Алексис с угрожающим видом сделал по направлению к ней два шага.
— Я только собиралась испугать его, если в этом будет необходимость, — быстро сказала она.
— Нет.
— Но я думала, что тебе больше понравится, если я возьму нож, а не револьвер.
— Бог мой, — Алексис потер висок с таким видом, как будто у него раскалывалась голова.
— Я могу взять револьвер, — сказала она.
— Нет, нет, — он как бы в раздумье прикусил свою нижнюю губу. — Я полагаю, что ты не позволишь мне оберегать тебя.
— Конечно, — сказала она.
— Но ты не откажешься от своего ножа. Она покачала головой и улыбнулась ему.
— Хочешь посмотреть, как я его бросаю?
— Ты знаешь, что с моими кавалеристами управляться легче, чем с тобой?
— Спасибо?
Алексис ничего не ответил. Он схватил ее за руку и потянул в сторону старой скамьи, где он сел рядом с ней и взял ее руку. Кейт увидела, как ее пальцы исчезли в его ладони. От тепла его кисти жар разлился по всей ее руке. Она почувствовала внутри легкую дрожь возбуждения.
— Я должен извиниться за моего кузена, — сказал он.
— В этом нет необходимости. Ты не несешь ответственности за его плохие манеры. И как бы то ни было, я чуть не рассмеялась ему в лицо. Подумать только — он считает меня Иезавелью!

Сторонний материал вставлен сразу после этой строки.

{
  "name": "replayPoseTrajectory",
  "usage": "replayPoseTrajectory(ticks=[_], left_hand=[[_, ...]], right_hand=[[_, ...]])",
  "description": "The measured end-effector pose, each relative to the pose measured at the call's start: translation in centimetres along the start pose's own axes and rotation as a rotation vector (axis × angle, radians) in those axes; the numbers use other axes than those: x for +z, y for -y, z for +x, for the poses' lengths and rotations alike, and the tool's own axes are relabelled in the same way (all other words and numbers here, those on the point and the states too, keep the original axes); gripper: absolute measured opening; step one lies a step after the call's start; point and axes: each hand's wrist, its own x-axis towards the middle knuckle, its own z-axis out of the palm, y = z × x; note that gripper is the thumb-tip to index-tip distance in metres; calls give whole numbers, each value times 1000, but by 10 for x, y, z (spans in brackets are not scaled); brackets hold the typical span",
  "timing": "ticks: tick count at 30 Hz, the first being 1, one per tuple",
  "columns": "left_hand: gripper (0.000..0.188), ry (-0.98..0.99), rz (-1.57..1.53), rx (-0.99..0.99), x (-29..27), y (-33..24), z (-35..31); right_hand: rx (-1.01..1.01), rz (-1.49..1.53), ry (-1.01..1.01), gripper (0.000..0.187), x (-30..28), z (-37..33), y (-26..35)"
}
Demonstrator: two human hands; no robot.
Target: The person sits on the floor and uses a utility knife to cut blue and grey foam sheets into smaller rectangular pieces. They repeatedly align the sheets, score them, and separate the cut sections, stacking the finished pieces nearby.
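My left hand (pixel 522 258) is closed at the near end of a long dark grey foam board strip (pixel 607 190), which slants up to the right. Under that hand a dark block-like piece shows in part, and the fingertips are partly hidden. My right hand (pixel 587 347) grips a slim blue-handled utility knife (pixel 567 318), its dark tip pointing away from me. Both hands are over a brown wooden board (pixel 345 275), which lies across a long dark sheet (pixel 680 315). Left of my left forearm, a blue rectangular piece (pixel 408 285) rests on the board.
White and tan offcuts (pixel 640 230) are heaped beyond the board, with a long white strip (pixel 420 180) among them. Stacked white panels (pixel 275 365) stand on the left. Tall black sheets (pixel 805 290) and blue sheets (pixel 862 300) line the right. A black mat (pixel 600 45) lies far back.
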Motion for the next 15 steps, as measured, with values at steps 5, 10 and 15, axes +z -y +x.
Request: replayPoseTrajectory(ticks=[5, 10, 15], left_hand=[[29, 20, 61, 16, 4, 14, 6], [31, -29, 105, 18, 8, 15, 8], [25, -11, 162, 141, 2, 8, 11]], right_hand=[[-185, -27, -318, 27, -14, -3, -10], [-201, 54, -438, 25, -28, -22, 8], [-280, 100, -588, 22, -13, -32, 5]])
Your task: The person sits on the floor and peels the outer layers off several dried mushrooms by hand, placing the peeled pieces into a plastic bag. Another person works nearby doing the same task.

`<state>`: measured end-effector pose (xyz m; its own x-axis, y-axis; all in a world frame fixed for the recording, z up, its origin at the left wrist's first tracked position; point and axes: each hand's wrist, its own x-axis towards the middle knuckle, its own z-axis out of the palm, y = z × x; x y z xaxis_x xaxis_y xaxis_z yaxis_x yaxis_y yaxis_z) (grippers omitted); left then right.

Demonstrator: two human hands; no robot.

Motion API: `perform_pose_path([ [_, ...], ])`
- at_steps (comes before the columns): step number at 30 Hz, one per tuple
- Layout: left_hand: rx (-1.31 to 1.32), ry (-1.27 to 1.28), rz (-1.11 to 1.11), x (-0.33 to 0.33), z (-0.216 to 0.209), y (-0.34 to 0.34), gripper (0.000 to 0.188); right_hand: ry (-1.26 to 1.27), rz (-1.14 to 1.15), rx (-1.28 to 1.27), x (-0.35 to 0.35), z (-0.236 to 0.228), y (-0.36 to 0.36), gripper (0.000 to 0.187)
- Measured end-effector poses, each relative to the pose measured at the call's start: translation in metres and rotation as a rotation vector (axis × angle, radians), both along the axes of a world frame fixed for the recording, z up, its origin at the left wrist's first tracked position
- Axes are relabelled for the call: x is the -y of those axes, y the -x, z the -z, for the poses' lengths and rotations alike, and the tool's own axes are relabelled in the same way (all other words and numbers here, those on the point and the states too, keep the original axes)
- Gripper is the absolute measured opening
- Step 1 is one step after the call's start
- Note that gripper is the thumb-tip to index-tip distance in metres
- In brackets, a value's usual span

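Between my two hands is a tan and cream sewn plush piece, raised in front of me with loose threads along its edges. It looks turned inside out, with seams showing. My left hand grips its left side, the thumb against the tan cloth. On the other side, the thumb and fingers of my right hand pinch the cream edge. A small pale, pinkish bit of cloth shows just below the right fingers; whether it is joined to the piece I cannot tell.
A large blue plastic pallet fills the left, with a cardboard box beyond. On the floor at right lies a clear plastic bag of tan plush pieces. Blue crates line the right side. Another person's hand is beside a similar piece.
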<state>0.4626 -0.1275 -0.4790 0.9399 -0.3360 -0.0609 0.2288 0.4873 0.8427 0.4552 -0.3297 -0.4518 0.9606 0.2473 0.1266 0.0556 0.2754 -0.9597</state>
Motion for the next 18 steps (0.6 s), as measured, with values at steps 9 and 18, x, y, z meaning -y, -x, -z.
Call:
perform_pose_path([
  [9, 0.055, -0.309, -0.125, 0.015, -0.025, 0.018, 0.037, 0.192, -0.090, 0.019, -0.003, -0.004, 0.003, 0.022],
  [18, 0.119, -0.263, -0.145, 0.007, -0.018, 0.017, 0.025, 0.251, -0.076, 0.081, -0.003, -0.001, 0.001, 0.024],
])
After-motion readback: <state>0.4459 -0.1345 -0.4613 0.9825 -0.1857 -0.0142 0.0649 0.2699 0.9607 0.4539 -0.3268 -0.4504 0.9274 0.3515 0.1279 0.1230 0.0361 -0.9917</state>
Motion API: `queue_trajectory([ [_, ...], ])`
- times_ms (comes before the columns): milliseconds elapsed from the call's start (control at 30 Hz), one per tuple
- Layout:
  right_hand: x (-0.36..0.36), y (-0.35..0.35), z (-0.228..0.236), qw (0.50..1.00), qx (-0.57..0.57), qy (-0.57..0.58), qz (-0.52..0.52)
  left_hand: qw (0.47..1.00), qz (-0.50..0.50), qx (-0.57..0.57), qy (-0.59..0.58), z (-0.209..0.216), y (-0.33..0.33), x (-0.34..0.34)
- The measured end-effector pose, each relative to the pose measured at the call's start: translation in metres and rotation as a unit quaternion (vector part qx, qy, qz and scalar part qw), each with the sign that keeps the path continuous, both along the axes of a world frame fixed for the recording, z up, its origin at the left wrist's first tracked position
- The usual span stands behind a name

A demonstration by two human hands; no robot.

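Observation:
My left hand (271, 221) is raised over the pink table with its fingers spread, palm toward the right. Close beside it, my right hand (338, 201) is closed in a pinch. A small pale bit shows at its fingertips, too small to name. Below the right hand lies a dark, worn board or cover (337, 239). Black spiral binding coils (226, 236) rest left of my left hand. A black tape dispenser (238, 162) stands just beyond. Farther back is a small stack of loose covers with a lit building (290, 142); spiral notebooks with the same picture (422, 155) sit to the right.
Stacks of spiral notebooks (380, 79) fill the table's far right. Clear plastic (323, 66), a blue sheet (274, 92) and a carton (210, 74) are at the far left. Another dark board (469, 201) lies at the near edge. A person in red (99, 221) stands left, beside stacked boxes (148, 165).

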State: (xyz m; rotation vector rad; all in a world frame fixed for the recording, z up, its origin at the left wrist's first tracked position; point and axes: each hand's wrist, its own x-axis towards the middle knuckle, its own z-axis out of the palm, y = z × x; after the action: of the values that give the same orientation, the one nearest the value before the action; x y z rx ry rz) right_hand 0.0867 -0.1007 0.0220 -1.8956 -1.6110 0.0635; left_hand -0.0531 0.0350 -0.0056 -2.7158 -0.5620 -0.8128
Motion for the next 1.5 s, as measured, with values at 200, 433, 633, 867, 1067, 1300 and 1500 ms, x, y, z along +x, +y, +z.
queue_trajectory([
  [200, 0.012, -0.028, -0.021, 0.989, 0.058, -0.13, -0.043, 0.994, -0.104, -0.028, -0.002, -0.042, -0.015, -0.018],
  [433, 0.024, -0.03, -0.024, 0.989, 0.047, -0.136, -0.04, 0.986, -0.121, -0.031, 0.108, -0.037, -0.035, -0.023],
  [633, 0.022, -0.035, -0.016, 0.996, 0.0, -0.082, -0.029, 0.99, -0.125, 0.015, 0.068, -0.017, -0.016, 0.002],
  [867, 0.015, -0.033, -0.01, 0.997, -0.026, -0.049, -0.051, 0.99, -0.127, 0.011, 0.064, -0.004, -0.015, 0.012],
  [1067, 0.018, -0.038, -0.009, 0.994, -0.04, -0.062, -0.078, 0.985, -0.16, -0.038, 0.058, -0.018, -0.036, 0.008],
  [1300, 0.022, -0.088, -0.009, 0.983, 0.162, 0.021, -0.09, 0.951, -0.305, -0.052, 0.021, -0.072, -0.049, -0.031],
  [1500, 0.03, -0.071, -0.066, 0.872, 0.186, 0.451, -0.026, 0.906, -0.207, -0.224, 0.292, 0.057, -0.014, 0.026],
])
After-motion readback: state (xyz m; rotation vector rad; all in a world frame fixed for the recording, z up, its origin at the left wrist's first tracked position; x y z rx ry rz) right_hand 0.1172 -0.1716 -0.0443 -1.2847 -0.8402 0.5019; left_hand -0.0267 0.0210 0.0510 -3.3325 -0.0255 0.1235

— Чему же тут смеяться? Она опустила глаза.
— Вряд ли меня можно назвать женщиной, которую мужчины считают неотразимой.
Она заметила только быстрое движение, и без всякого предупреждения его губы сомкнулись на ее губах. На мгновение она оставила глаза открытыми и уловила взглядом густые черные ресницы, синеватую тень на выбритых щеках. Почувствовав, как его губы впиваются в ее рот, она закрыла глаза. Затем он отпустил ее. Он провел кончиком языка по ее губам, прежде чем отстраниться, чтобы посмотреть на нее. Взяв ее рукой за подбородок, он приложил большой палец к ее губам.
— Я объясню тебе то, чего тебе, очевидно, никогда не говорили, — прошептал он. — Твое лицо — это совершенный овал. Твои глаза могут быть похожи на глаза испуганного жеребенка, а затем в одно мгновение превратиться в озера вулканического стекла. Я с огромным трудом удерживаюсь от того, чтобы не запустить руки в твои волосы, когда падающие на них солнечные лучи превращают их в шелковый костер. И я уже не могу припомнить, сколько раз мне приходилось удерживать себя оттого, чтобы затащить тебя в ближайшую спальню и попытаться… ну, возможно, мне лучше не развивать эту мысль, — он прикоснулся пальцем к кончику ее носа. — Ты ведь не понимаешь этого, правда? Она положила руки ему на грудь и, упершись ладонями, оттолкнулась от него.